*Aim of the exercise:*
Nothing in the data is to be left out; copy it exactly.
━━━━━━
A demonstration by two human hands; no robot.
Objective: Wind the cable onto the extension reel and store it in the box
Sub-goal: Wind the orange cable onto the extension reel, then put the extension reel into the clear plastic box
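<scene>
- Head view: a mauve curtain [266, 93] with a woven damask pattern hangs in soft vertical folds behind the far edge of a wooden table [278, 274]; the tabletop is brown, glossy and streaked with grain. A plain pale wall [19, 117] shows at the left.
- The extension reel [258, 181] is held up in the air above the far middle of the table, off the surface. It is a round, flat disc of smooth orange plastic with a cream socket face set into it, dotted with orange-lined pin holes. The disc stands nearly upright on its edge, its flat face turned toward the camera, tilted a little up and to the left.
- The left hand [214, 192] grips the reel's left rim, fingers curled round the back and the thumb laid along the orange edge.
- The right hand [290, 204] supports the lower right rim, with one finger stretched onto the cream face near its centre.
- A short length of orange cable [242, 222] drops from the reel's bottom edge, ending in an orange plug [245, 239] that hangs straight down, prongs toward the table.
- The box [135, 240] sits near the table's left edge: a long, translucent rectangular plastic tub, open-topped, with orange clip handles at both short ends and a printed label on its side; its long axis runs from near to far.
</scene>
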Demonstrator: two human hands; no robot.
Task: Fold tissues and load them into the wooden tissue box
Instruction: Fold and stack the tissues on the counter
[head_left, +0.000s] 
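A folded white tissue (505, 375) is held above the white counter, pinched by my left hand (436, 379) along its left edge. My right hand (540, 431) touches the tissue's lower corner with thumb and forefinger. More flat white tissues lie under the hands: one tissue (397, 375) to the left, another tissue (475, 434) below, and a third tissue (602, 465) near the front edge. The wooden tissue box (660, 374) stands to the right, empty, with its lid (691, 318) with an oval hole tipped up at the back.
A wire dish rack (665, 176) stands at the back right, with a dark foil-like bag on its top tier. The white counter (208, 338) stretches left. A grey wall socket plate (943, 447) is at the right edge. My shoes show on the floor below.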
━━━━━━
*Answer space:*
A demonstration by two human hands; no robot.
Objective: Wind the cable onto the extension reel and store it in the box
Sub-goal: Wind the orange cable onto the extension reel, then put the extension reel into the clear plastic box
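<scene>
- Head view: a mauve curtain [266, 93] with a woven damask pattern hangs in soft vertical folds behind the far edge of a wooden table [278, 274]; the tabletop is brown, glossy and streaked with grain. A plain pale wall [19, 117] shows at the left.
- The extension reel [258, 181] is held up in the air above the far middle of the table, off the surface. It is a round, flat disc of smooth orange plastic with a cream socket face set into it, dotted with orange-lined pin holes. The disc stands nearly upright on its edge, its flat face turned toward the camera, tilted a little up and to the left.
- The left hand [214, 192] grips the reel's left rim, fingers curled round the back and the thumb laid along the orange edge.
- The right hand [290, 204] supports the lower right rim, with one finger stretched onto the cream face near its centre.
- A short length of orange cable [242, 222] drops from the reel's bottom edge, ending in an orange plug [245, 239] that hangs straight down, prongs toward the table.
- The box [135, 240] sits near the table's left edge: a long, translucent rectangular plastic tub, open-topped, with orange clip handles at both short ends and a printed label on its side; its long axis runs from near to far.
</scene>
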Demonstrator: two human hands; no robot.
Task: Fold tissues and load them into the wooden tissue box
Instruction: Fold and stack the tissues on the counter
[head_left, +0.000s] 
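A folded white tissue (505, 375) is held above the white counter, pinched by my left hand (436, 379) along its left edge. My right hand (540, 431) touches the tissue's lower corner with thumb and forefinger. More flat white tissues lie under the hands: one tissue (397, 375) to the left, another tissue (475, 434) below, and a third tissue (602, 465) near the front edge. The wooden tissue box (660, 374) stands to the right, empty, with its lid (691, 318) with an oval hole tipped up at the back.
A wire dish rack (665, 176) stands at the back right, with a dark foil-like bag on its top tier. The white counter (208, 338) stretches left. A grey wall socket plate (943, 447) is at the right edge. My shoes show on the floor below.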

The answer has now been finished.